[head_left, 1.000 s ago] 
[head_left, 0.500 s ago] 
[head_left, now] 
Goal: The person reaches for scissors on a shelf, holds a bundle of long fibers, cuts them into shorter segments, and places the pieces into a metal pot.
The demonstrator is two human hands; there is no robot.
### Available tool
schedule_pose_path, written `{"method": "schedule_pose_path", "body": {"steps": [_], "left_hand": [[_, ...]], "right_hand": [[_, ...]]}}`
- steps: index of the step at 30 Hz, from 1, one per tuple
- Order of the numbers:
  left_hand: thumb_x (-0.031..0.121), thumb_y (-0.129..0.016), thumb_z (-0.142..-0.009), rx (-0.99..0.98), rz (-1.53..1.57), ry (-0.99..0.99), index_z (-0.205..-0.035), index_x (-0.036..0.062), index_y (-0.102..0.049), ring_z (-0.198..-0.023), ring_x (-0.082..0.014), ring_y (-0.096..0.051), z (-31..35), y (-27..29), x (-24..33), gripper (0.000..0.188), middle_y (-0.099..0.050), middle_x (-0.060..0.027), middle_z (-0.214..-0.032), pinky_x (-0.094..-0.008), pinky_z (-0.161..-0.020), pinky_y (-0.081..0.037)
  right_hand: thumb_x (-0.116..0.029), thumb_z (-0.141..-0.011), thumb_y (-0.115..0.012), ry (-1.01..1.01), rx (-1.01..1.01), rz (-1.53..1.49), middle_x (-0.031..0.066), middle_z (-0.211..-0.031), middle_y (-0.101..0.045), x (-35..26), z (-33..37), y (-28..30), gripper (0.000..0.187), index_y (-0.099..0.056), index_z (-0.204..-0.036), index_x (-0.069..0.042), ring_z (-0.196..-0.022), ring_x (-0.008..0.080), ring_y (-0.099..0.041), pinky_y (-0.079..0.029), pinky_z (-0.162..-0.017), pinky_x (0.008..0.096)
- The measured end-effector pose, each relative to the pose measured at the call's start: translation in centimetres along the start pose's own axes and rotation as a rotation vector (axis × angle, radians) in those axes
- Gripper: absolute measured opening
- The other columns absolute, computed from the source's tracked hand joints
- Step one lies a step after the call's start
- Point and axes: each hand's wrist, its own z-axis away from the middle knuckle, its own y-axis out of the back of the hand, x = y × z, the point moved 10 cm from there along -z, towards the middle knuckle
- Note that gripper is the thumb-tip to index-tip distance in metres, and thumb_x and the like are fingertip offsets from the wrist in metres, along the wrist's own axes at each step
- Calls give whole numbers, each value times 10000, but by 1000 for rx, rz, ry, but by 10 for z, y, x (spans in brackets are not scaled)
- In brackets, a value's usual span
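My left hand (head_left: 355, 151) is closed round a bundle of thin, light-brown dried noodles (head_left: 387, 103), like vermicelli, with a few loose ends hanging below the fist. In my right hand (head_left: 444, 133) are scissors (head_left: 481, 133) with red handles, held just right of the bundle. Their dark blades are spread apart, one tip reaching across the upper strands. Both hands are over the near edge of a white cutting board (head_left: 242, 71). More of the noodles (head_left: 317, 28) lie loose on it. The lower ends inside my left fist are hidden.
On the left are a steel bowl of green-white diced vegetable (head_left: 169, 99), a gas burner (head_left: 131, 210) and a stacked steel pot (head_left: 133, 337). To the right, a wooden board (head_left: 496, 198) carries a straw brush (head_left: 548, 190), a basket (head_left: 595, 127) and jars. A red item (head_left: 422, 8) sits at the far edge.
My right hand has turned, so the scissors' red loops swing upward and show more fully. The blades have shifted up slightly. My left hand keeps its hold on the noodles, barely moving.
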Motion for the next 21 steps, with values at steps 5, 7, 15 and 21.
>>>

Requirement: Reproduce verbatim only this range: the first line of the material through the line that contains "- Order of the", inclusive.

Exercise solution:
[head_left, 1.000 s ago] 
[head_left, 0.500 s ago] 
[head_left, now] 
Goal: The person reaches for scissors on a shelf, holds a bundle of long fibers, cuts them into shorter segments, and places the pieces into a metal pot.
The demonstrator is two human hands; there is no robot.
### Available tool
schedule_pose_path, written `{"method": "schedule_pose_path", "body": {"steps": [_], "left_hand": [[_, ...]], "right_hand": [[_, ...]]}}`
- steps: index of the step at 30 Hz, from 1, one per tuple
- Order of the numbers:

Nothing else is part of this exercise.